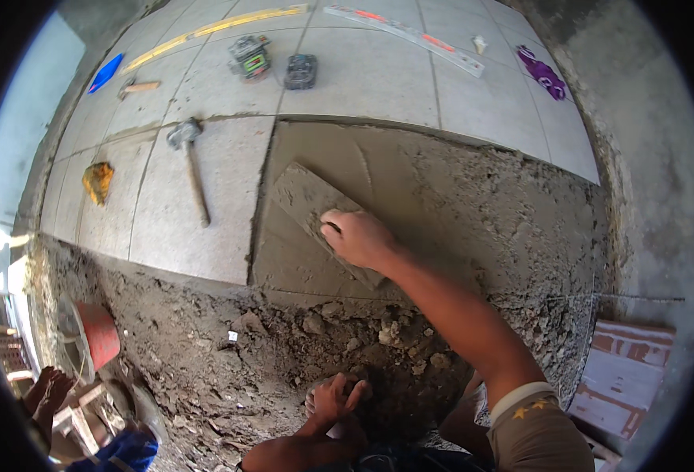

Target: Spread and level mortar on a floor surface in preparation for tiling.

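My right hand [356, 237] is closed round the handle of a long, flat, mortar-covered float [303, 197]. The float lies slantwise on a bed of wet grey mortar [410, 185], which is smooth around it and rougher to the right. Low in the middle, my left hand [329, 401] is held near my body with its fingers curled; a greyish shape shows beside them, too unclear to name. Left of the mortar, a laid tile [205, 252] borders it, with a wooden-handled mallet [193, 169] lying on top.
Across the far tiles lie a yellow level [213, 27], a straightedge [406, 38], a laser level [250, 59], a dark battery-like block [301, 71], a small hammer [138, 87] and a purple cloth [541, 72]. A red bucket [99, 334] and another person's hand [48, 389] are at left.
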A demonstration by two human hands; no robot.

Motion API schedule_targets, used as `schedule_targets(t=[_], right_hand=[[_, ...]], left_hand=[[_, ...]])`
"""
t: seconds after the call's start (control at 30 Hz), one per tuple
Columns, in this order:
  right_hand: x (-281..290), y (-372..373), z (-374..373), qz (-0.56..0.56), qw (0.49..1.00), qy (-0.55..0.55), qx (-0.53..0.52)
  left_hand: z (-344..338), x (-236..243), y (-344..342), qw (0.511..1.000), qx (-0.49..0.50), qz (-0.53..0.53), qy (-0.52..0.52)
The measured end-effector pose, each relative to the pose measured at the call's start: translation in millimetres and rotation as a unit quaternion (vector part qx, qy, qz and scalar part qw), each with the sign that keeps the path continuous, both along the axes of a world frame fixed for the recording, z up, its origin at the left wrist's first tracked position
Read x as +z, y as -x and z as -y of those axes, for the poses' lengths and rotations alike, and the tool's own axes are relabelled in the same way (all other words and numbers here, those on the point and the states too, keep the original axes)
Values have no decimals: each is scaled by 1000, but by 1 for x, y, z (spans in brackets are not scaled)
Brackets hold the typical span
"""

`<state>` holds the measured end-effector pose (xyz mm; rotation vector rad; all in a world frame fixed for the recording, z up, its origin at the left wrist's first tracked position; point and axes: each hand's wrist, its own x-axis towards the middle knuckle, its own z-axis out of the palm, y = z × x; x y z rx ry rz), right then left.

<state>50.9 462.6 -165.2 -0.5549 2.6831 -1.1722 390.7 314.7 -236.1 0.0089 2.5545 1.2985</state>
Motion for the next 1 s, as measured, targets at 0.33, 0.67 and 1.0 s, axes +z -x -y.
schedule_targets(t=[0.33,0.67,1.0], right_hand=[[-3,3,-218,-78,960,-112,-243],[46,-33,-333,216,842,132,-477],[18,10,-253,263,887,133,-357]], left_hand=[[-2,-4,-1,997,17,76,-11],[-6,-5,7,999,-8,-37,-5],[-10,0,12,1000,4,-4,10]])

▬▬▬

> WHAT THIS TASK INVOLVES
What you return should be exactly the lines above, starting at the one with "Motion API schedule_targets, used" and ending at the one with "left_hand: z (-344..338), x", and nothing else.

> EXPECTED ANSWER
Motion API schedule_targets, used as `schedule_targets(t=[_], right_hand=[[_, ...]], left_hand=[[_, ...]])`
"""
t: seconds after the call's start (control at 30 Hz), one per tuple
Columns, in this order:
  right_hand: x (-281..290), y (-372..373), z (-374..373), qz (-0.56..0.56), qw (0.49..1.00), qy (-0.55..0.55), qx (-0.53..0.52)
  left_hand: z (-344..338), x (-236..243), y (-344..342), qw (0.511..1.000), qx (-0.49..0.50), qz (-0.53..0.53), qy (-0.52..0.52)

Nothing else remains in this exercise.